** TASK DESCRIPTION **
No image is to be carried over; reproduce the rest of the listing word for word.

_____

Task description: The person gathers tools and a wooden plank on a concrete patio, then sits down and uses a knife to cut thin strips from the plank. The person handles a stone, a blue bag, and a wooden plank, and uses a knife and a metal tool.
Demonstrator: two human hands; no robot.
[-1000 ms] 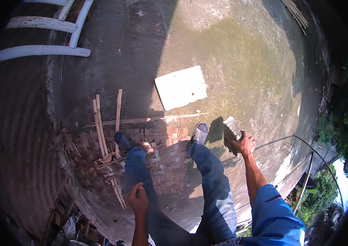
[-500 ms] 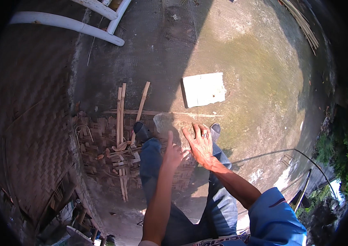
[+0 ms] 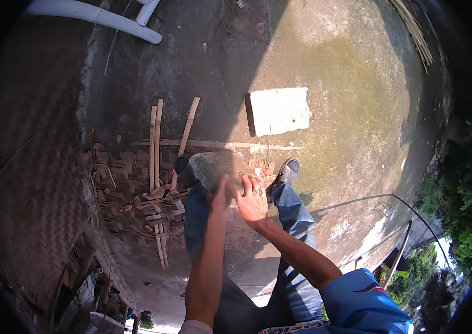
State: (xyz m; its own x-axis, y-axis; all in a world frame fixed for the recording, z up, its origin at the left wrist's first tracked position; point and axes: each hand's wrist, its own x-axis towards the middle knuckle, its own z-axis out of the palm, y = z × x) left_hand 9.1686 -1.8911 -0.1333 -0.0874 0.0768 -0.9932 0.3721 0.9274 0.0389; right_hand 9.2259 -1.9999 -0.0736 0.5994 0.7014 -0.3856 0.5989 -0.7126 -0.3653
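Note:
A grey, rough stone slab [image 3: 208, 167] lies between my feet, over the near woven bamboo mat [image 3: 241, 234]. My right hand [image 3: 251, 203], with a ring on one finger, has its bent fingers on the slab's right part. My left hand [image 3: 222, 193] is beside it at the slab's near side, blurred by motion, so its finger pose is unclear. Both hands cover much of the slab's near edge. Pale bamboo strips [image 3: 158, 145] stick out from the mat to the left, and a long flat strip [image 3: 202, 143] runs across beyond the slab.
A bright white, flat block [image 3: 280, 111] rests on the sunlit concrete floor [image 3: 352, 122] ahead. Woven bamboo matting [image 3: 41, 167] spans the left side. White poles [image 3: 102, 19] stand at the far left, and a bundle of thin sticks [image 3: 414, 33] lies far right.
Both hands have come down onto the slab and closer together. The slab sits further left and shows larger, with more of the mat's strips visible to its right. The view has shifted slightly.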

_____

** SOLUTION FOR THIS TASK **
Task description: The person gathers tools and a wooden plank on a concrete patio, then sits down and uses a knife to cut thin strips from the plank. The person handles a stone, a blue bag, and a wooden plank, and uses a knife and a metal tool.
Demonstrator: two human hands; no robot.
[-1000 ms] 
[-500 ms] 
[+0 ms] 
State: (xyz m; its own x-axis, y-axis; all in a world frame fixed for the recording, z up, its origin at the left wrist's first tracked position; point and axes: each hand's wrist, its own x-axis towards the middle knuckle, its own z-axis out of the palm, y = z × x) left_hand 9.1686 -1.8911 -0.1333 -0.0874 0.0768 -0.9932 0.3721 0.9274 0.0389; right_hand 9.2259 -1.9999 -0.0736 0.5994 0.7014 -0.3856 0.5989 -0.7126 -0.3653
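Note:
A grey, rough stone slab [image 3: 208, 167] lies between my feet, over the near woven bamboo mat [image 3: 241, 234]. My right hand [image 3: 251, 203], with a ring on one finger, has its bent fingers on the slab's right part. My left hand [image 3: 222, 193] is beside it at the slab's near side, blurred by motion, so its finger pose is unclear. Both hands cover much of the slab's near edge. Pale bamboo strips [image 3: 158, 145] stick out from the mat to the left, and a long flat strip [image 3: 202, 143] runs across beyond the slab.
A bright white, flat block [image 3: 280, 111] rests on the sunlit concrete floor [image 3: 352, 122] ahead. Woven bamboo matting [image 3: 41, 167] spans the left side. White poles [image 3: 102, 19] stand at the far left, and a bundle of thin sticks [image 3: 414, 33] lies far right.
Both hands have come down onto the slab and closer together. The slab sits further left and shows larger, with more of the mat's strips visible to its right. The view has shifted slightly.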

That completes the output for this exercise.